Knights Archers Zombies (‘KAZ’)¶
This environment is part of the butterfly environments. Please read that page first for general information.
Import |
|
|---|---|
Actions |
Discrete |
Parallel API |
Yes |
Manual Control |
Yes |
Agents |
|
Agents |
4 |
Action Shape |
(1,) |
Action Values |
[0, 5] |
Observation Shape |
(512, 512, 3) |
Observation Values |
(0, 255) |
State Shape |
(720, 1280, 3) |
State Values |
(0, 255) |
Zombies walk from the top border of the screen down to the bottom border in unpredictable paths. The agents you control are knights and archers (default 2 knights and 2 archers) that are initially positioned at the bottom border of the screen. Each agent can rotate clockwise or counter-clockwise and move forward or backward. An agent that moves off the top or bottom of the screen may be killed (if this setting is enabled, otherwise they stop at the edge). Each agent can also attack to kill zombies. When a knight attacks, it swings a mace in an arc in front of its current heading direction. During this attack, which takes several steps, the knight cannot take any other action. When an archer attacks, it fires an arrow in a straight line in the direction of the archer’s heading. There is a slight delay after firing an arrow before an archer can fire another arrow. However, the archer and move and turn during this time. A zombie that is hit by either a mace or an arrow is removed. A knight is rewarded 1 point when its mace hits and kills a zombie. An archer is rewarded 1 point when one of its arrows hits and kills a zombie. A knight or archer that is touched by a zombie is removed (unless they are set to be unkillable). The game ends when all agents die (collide with a zombie) or a zombie reaches the bottom screen border.
Actions¶
Each agent acts independently. The action space is discrete [0,5] with the following meanings:
0 - move forward
1 - move backward
2 - turn counter clockwise
3 - turn clockwise
4 - use weapon
5 - do nothing
Movement and turning is done at a fixed rate.
Observations¶
There are four possible observation types for this environment - three vectorized (a base vectorized, a sequence vectorized, and a typemasked vectorized) and one image-based.

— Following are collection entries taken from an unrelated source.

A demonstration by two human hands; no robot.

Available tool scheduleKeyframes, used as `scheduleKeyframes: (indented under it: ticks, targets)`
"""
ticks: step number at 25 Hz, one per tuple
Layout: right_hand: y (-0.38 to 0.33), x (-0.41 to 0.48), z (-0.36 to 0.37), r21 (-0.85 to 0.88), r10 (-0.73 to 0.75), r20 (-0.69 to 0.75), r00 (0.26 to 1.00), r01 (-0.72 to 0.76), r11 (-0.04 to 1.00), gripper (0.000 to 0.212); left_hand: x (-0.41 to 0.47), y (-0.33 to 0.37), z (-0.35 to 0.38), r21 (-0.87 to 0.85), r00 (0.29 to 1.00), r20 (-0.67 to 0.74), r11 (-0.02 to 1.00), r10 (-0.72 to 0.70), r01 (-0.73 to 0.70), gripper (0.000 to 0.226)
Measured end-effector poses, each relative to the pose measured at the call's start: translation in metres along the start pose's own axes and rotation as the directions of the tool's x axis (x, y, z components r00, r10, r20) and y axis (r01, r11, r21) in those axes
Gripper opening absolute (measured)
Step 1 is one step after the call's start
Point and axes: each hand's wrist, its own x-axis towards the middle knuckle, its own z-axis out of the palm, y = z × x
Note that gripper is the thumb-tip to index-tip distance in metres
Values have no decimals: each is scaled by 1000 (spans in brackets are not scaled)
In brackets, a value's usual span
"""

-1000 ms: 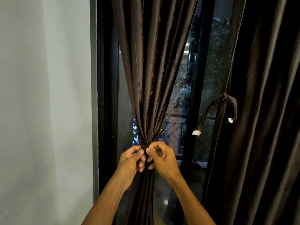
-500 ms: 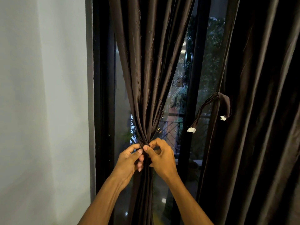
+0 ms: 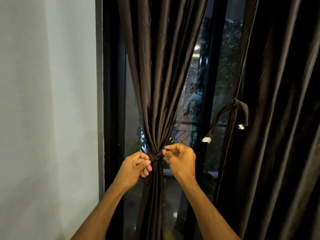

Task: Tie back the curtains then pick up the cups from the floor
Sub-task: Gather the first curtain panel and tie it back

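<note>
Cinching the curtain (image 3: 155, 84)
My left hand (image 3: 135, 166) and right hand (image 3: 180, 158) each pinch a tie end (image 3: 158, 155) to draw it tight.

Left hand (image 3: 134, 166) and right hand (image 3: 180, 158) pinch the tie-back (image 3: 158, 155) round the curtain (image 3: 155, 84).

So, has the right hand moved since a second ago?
Yes: the right hand has pulled rightward, away from the gathered dark brown satin curtain, stretching its tie strip.

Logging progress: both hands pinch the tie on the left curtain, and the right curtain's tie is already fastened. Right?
No. The head view shows the right tie hanging loose, ends apart. The left hand and right hand do pinch the left tie.
</note>
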Motion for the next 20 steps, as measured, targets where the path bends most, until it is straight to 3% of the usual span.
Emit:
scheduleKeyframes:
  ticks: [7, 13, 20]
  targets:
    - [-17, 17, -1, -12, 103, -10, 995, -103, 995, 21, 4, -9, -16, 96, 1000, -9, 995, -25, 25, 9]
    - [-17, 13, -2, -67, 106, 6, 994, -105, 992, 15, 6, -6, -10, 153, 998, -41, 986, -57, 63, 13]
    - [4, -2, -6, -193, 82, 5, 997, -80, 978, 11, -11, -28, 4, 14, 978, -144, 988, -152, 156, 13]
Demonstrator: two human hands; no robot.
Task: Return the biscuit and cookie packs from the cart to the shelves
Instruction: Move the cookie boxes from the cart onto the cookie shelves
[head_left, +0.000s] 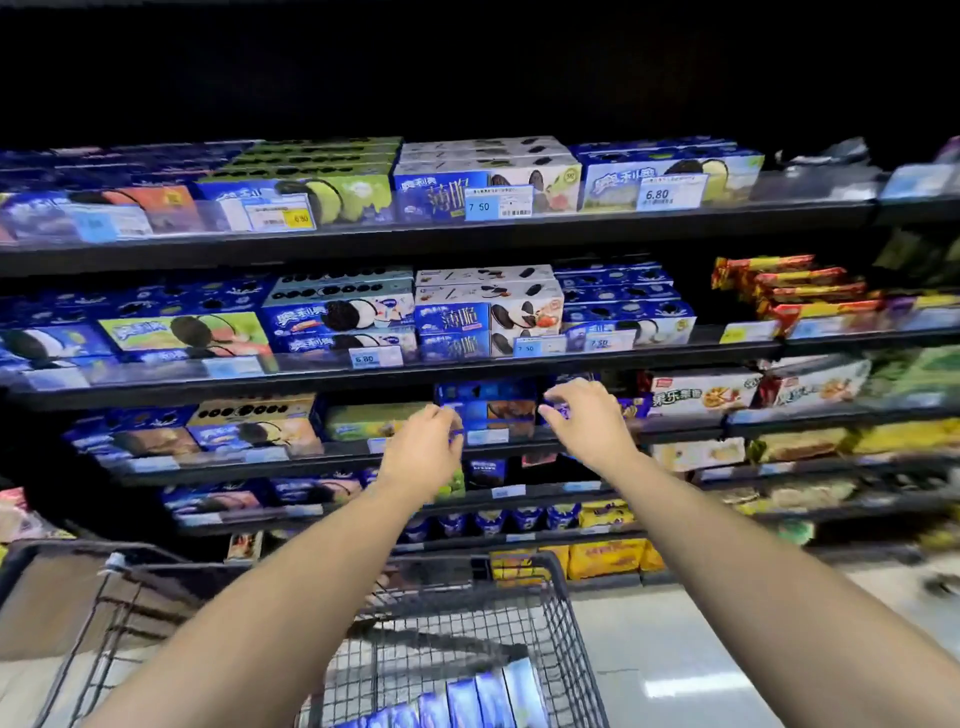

The selection is made when the environment is created by passing a value to the obs_method argument.
Vectorized (the default)¶
Pass the argument obs_method='vector' to the environment.
The observation is an (N+1)x5 array for each agent, where N = num_archers + num_knights + num_swords + max_arrows + max_zombies.
Note that
num_swords = num_knights
The ordering of the rows of the observation is:
[
[current agent],
[archer 1],
...,
[archer N],
[knight 1],
...
[knight M],
[sword 1],
...
[sword M],
[arrow 1],
...
[arrow max_arrows],
[zombie 1],
...
[zombie max_zombies]
]
In total, there will be N+1 rows. Rows with no entities will be all 0, but the ordering of the entities will not change.
Vector Breakdown
This breaks down what a row in the observation means. All distances are normalized to [0, 1]. Note that for positions, [0, 0] is the top left corner of the image. Down is positive y, Right is positive x. The bottom right corner is [1, 1] in normalized coordinates.
For the vector of current agent (the first row):
The first value means nothing and will always be 0.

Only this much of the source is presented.